Dans quel monde vivons-nous?18 000 enfants meurent chaque jour de la faim dans le monde. A
l’autre bout du monde, des milliers d’enfants souffrent de problèmes liés à
l’obésité. Certains États sont obligés de détruire des stocks de nourriture
pour respecter leur politique de quotas. La plupart des pays riches augmentent
artificiellement le prix des aliments par le biais de leurs politiques de
subventions. Des hommes gagnent des millions, des milliards en quelques
semaines en jouant au casino avec la bourse. D’autres versent sueur et sang à
longueur de journée sans pouvoir manger à leur faim. Globalement, nos sociétés
s’enrichissent aussi bien en niveau intellectuel (sciences, arts, philosophie,
etc.) que matériellement (biens de grande qualité, technologies, etc.) mais la
quasi-totalité des états comme des ménages sont lourdement endettés.

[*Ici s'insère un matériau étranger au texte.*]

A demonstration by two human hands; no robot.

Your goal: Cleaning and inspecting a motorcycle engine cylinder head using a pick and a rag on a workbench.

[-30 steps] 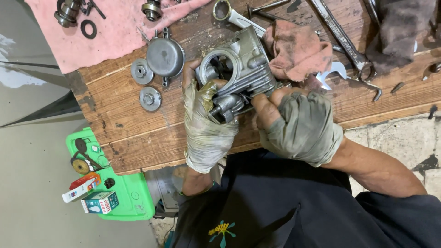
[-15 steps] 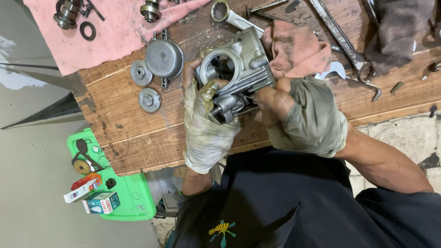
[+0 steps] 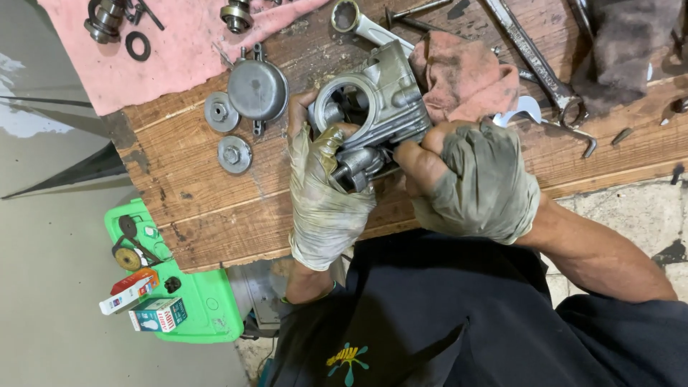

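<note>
A grey metal engine housing (image 3: 383, 97) with a round bore lies on the wooden bench (image 3: 215, 208). My left hand (image 3: 322, 193), in a dirty light glove, grips the housing's near left side, fingers curled by the bore and a small threaded part (image 3: 355, 168). My right hand (image 3: 469, 179), in a grimy fingerless glove, is closed against the housing's near right side; what its fingers pinch is hidden.
A round metal cover (image 3: 256, 89) and two small discs (image 3: 221, 112) (image 3: 234, 154) lie left of the housing. A pink rag (image 3: 466, 75), wrenches (image 3: 534, 54) and a dark cloth (image 3: 623, 43) sit behind. A pink cloth (image 3: 179, 50) holds parts. A green tray (image 3: 190, 301) with small boxes sits lower left.
My right hand has slid up and left, closer against the housing. My left hand keeps its grip.
</note>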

Nous vivons dans un monde loterie. L’endroit et le milieu
social dans lequel un individu grandit détermine son droit à la vie
ou à la survie(ni plus ni moins). Je sais très bien que l’égalité pure n’existe pas :
on naît tous différents, aussi bien physiquement que mentalement. On peut et
l’on doit tout faire dans la recherche de l’égalité des chances mais en
attendant (et ça risque de prendre du temps) la solidarité doit prendre le
relais. Nous, humains, avons le devoir de s’entraider pour rééquilibrer les
injustices de la vie. Nous, humains, avons le devoir de partager notre pain
avec ceux qui ont faim. Nous, humains, avons des responsabilités envers
l’autre. Et celles-ci devraient se transcender dans nos choix et donc nos modes
de vie.
L’économie a pour mission première la meilleure allocation
des ressources. Au regard de la situation actuelle, il semble évident que les
économistes commettent de nombreuses erreurs!
Le but de cette section du blog est de faire des propositions, plus ou moins
utopiques, dont l'objectif ultime serait une
allocation des ressources plus efficace et plus juste. Mes billets sont sans prétentions.
Je sais très bien que je n’ai ni les qualifications, ni les informations
nécessaires pour prétendre offrir des alternatives concrètes mais j’espère que
les billets inciteront à la réflexion.